* What needs to be done:
What is asked for is the whole listing, given again word for word.
*** Opening Entries supplied ***
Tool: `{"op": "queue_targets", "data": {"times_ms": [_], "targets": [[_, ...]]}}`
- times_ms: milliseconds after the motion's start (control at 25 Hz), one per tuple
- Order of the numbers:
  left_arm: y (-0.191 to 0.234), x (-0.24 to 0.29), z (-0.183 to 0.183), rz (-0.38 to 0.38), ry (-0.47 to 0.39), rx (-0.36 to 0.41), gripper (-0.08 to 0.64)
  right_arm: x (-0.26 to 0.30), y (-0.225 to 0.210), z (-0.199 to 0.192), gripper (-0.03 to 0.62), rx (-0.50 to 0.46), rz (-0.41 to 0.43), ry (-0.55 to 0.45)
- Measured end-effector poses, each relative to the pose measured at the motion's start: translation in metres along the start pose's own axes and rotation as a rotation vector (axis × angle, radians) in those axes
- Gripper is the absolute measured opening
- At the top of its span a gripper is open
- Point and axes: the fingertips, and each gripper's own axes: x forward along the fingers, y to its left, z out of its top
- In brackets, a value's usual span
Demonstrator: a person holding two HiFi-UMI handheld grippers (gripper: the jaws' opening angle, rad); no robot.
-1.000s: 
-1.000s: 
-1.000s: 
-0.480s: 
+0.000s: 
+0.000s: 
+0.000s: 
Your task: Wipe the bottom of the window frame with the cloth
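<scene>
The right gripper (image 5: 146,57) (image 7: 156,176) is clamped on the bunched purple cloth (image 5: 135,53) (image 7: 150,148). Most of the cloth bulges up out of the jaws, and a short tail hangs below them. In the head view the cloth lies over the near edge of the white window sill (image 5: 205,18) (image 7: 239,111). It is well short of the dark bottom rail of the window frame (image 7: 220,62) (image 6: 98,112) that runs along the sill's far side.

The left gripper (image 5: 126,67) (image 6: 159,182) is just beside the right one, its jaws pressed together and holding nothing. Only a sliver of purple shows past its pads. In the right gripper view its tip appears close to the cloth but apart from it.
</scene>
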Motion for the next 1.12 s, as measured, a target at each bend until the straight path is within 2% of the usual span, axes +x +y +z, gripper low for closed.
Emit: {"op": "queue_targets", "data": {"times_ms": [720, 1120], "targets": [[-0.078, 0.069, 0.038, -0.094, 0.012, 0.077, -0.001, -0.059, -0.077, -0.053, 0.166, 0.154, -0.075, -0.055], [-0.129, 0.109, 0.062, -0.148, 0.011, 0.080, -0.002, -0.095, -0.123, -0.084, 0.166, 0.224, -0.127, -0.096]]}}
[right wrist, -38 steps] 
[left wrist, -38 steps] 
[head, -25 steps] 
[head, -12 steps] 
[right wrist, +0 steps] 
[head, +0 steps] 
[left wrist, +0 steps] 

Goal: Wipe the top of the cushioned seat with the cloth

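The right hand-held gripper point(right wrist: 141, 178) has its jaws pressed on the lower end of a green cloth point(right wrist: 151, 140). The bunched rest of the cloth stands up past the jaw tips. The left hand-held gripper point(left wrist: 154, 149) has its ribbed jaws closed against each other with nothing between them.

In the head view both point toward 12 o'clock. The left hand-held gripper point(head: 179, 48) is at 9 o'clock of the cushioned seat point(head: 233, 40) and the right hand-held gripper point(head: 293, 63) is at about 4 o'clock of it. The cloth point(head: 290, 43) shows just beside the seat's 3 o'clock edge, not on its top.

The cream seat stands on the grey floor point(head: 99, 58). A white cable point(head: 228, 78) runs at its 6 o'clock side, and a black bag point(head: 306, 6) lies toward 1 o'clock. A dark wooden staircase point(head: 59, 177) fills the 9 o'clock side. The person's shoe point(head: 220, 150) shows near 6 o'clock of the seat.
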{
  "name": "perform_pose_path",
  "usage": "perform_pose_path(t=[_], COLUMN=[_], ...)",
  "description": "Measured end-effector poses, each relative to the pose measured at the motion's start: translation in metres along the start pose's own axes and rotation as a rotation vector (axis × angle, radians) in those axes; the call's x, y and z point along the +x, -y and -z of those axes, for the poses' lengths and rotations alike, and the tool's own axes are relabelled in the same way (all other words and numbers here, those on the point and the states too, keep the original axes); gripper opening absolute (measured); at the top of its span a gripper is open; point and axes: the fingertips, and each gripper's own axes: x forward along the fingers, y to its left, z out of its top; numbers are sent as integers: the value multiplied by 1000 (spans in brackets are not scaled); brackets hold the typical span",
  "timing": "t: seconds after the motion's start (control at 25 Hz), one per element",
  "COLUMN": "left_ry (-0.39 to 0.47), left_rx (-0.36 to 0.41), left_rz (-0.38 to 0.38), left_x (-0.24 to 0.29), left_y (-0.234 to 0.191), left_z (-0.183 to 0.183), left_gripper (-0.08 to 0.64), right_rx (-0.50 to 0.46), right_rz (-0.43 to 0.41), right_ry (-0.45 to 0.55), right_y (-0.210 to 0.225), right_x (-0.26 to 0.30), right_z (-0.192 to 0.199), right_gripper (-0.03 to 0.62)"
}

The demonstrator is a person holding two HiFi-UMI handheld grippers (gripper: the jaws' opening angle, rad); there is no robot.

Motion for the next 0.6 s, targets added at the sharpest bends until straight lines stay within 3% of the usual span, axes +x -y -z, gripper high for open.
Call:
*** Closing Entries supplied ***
* Answer to this problem:
Tool: `{"op": "queue_targets", "data": {"times_ms": [_], "targets": [[_, ...]]}}`
- times_ms: milliseconds after the motion's start (control at 25 Hz), one per tuple
- Order of the numbers:
  left_arm: y (-0.191 to 0.234), x (-0.24 to 0.29), z (-0.183 to 0.183), rz (-0.38 to 0.38), ry (-0.47 to 0.39), rx (-0.36 to 0.41), gripper (-0.08 to 0.64)
  right_arm: x (-0.26 to 0.30), y (-0.225 to 0.210), z (-0.199 to 0.192), gripper (-0.03 to 0.62), rx (-0.50 to 0.46), rz (-0.41 to 0.43), ry (-0.55 to 0.45)
- Measured end-effector poses, each relative to the pose measured at the motion's start: translation in metres along the start pose's own axes and rotation as a rotation vector (axis × angle, radians) in those axes
- Gripper is the absolute measured opening
- At the top of its span a gripper is open
- Point and axes: the fingertips, and each gripper's own axes: x forward along the fingers, y to its left, z out of its top
- In brackets, a value's usual span
Demonstrator: a person holding two HiFi-UMI handheld grippers (gripper: the jaws' opening angle, rad); no robot.
-1.000s: 
-1.000s: 
-1.000s: 
-0.480s: 
+0.000s: 
+0.000s: 
+0.000s: 
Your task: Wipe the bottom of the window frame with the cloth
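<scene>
The right gripper (image 5: 146,57) (image 7: 156,176) is clamped on the bunched purple cloth (image 5: 135,53) (image 7: 150,148). Most of the cloth bulges up out of the jaws, and a short tail hangs below them. In the head view the cloth lies over the near edge of the white window sill (image 5: 205,18) (image 7: 239,111). It is well short of the dark bottom rail of the window frame (image 7: 220,62) (image 6: 98,112) that runs along the sill's far side.

The left gripper (image 5: 126,67) (image 6: 159,182) is just beside the right one, its jaws pressed together and holding nothing. Only a sliver of purple shows past its pads. In the right gripper view its tip appears close to the cloth but apart from it.
</scene>
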Motion for the next 1.12 s, as measured, a target at each bend until the straight path is within 2% of the usual span, axes +x +y +z, gripper low for closed.
Emit: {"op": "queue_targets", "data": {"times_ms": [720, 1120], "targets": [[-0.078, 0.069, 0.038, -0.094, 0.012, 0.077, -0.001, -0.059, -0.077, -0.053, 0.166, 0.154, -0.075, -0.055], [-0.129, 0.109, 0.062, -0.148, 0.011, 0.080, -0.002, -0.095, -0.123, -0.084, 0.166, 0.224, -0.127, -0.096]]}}
[right wrist, -38 steps] 
[left wrist, -38 steps] 
[head, -25 steps] 
[head, -12 steps] 
[right wrist, +0 steps] 
[head, +0 steps] 
[left wrist, +0 steps] 

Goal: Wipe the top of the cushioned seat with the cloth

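The right hand-held gripper point(right wrist: 141, 178) has its jaws pressed on the lower end of a green cloth point(right wrist: 151, 140). The bunched rest of the cloth stands up past the jaw tips. The left hand-held gripper point(left wrist: 154, 149) has its ribbed jaws closed against each other with nothing between them.

In the head view both point toward 12 o'clock. The left hand-held gripper point(head: 179, 48) is at 9 o'clock of the cushioned seat point(head: 233, 40) and the right hand-held gripper point(head: 293, 63) is at about 4 o'clock of it. The cloth point(head: 290, 43) shows just beside the seat's 3 o'clock edge, not on its top.

The cream seat stands on the grey floor point(head: 99, 58). A white cable point(head: 228, 78) runs at its 6 o'clock side, and a black bag point(head: 306, 6) lies toward 1 o'clock. A dark wooden staircase point(head: 59, 177) fills the 9 o'clock side. The person's shoe point(head: 220, 150) shows near 6 o'clock of the seat.
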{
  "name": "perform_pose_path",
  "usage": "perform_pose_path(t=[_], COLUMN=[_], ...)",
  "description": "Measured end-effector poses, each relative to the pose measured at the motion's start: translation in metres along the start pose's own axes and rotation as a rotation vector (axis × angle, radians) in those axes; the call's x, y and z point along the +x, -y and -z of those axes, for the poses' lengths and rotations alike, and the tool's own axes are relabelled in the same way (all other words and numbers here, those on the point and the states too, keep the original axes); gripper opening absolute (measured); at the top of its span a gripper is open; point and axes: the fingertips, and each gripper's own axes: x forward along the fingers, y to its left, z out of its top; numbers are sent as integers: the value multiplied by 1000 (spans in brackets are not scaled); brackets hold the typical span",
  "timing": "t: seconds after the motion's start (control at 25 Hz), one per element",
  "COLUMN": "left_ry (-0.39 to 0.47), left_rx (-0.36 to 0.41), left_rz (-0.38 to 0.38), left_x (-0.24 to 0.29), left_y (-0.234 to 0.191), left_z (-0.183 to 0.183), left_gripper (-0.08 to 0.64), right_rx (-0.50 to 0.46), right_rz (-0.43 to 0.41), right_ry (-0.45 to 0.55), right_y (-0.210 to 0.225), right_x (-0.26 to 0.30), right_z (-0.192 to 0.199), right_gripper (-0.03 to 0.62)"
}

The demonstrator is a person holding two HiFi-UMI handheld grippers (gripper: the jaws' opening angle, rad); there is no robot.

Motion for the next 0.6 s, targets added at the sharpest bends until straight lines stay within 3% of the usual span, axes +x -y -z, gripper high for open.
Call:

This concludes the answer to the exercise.